Over the course of little more than a decade, from the late 1950s to the early 1970s, Latin American art experienced a wholesale transformation. As evidenced by the diverse group invited to participate in the Museum of Modern Art’s landmark 1970 survey exhibition Information (Marta Minujin, Carlos D’Alessio, Cildo Meirelles, Hélio Oiticia, and Artur Barrio, among others), Latin American artists increasingly challenged earlier neo-avant-gardist references such as Concrete, Informal, or Minimalist art, embarking instead on a process of homegrown conceptual and political radicalization. Argentine artist Roberto Jacoby—then a leading proponent of arte de los medios (media art) with Raúl Escari—succinctly describes the sentiment at the time, reflecting on how he and his fellow artists around Buenos Aires’s trend-setting Instituto Di Tella art school
entered a crazy race which, in just a few years, brought plastic artists to move from the bidimensional space of the painting to the object, in its multiple variants, and from there to concept-based works, to messages that reflect on themselves, and on to the dissolution of the very idea of work and its extension to the transformations operated by the mass communication media as well as to the framings of their context and to signposting social life, etc. All these approaches removed painters from their relationships with traditional materials, and brought them to reflect on their positions vis-à-vis the cultural institutions of the bourgeoisie, on the possibilities of carrying out a transformative practice, and on the best ways of taking it forward: the avant-garde became politicized.(qtd. in Longoni and Mestman 58; my translation)

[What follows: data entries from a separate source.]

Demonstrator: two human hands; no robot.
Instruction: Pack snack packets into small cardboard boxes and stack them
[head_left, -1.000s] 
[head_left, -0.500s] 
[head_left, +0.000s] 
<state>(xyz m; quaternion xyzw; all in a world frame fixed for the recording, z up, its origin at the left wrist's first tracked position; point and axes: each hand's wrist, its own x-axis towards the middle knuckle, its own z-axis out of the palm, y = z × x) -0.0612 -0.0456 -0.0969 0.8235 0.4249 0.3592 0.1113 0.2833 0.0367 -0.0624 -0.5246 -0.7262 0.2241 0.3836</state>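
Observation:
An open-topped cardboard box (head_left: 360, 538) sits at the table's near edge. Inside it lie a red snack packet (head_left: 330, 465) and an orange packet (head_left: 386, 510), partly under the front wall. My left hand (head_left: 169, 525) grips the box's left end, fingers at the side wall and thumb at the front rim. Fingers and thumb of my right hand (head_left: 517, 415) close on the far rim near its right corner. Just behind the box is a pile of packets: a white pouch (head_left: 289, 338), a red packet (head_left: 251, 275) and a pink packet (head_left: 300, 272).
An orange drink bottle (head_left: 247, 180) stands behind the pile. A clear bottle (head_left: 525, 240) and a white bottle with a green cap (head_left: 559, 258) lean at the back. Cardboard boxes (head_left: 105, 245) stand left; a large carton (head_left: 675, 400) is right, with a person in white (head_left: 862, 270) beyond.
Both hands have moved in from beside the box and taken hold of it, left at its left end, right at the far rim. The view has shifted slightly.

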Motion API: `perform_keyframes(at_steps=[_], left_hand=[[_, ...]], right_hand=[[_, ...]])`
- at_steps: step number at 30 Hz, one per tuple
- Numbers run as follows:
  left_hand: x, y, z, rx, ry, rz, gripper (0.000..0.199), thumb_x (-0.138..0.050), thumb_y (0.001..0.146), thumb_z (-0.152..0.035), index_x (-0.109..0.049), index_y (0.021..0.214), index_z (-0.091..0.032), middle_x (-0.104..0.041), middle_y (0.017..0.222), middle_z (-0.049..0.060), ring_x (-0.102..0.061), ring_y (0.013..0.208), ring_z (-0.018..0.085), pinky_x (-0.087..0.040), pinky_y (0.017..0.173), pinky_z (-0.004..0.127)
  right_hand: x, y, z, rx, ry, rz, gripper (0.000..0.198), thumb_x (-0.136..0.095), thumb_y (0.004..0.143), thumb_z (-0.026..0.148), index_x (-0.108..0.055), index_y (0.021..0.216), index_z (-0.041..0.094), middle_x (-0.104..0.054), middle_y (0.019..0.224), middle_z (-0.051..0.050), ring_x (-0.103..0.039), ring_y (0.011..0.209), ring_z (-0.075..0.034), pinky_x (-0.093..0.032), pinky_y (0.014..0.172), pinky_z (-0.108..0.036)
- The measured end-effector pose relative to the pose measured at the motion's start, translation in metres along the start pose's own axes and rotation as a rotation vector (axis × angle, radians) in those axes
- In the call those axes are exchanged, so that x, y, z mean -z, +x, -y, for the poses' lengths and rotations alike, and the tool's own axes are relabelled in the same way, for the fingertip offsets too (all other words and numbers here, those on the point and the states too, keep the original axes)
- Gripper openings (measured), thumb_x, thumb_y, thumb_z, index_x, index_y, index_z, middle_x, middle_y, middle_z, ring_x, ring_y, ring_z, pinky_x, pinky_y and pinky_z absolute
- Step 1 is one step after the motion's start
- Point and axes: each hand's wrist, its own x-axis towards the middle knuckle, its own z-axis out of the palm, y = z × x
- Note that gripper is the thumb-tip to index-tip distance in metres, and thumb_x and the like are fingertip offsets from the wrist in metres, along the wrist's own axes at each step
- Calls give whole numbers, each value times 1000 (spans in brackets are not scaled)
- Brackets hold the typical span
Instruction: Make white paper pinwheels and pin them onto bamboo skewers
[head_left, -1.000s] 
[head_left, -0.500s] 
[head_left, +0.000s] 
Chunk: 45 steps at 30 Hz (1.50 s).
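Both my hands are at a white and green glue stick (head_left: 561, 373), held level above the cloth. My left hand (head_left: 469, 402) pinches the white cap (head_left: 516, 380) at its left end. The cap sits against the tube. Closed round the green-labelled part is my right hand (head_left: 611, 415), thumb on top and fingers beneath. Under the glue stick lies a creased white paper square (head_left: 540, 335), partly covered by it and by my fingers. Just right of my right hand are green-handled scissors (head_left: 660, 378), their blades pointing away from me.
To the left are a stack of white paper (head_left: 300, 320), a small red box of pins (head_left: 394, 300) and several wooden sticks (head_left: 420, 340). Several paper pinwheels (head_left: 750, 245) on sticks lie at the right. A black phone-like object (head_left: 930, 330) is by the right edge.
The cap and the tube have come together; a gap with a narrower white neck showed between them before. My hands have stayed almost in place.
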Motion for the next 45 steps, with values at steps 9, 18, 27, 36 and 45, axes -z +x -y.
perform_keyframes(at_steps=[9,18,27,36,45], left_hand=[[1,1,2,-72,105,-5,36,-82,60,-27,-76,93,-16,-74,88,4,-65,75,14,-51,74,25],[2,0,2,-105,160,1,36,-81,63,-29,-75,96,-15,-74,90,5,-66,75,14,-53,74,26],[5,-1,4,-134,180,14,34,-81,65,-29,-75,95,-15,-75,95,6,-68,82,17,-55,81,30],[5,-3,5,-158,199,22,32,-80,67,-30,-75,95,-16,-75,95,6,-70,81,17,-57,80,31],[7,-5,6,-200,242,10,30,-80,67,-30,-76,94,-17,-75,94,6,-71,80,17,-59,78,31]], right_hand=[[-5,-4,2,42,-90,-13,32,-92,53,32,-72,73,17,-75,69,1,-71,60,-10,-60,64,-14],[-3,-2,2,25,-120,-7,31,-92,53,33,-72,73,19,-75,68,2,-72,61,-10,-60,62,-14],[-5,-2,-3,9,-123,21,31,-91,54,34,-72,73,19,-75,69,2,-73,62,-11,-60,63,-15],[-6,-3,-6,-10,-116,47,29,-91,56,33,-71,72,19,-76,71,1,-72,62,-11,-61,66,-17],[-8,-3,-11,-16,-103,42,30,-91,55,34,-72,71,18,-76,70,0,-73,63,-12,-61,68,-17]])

Writing in 1966 on Hélio Oiticica’s early “ambientations,” Brazilian critic Mário Pedrosa notes that this new cycle is “no longer purely artistic but cultural”; instead of the isolated, self-referential work, “what is dominant is the perceptive-sensory ensemble.” He speculates that this shift might also herald a broader turn towards an altogether new social and political role for the aesthetic, one he tentatively proposes to call “postmodern art” (Pedrosa 205).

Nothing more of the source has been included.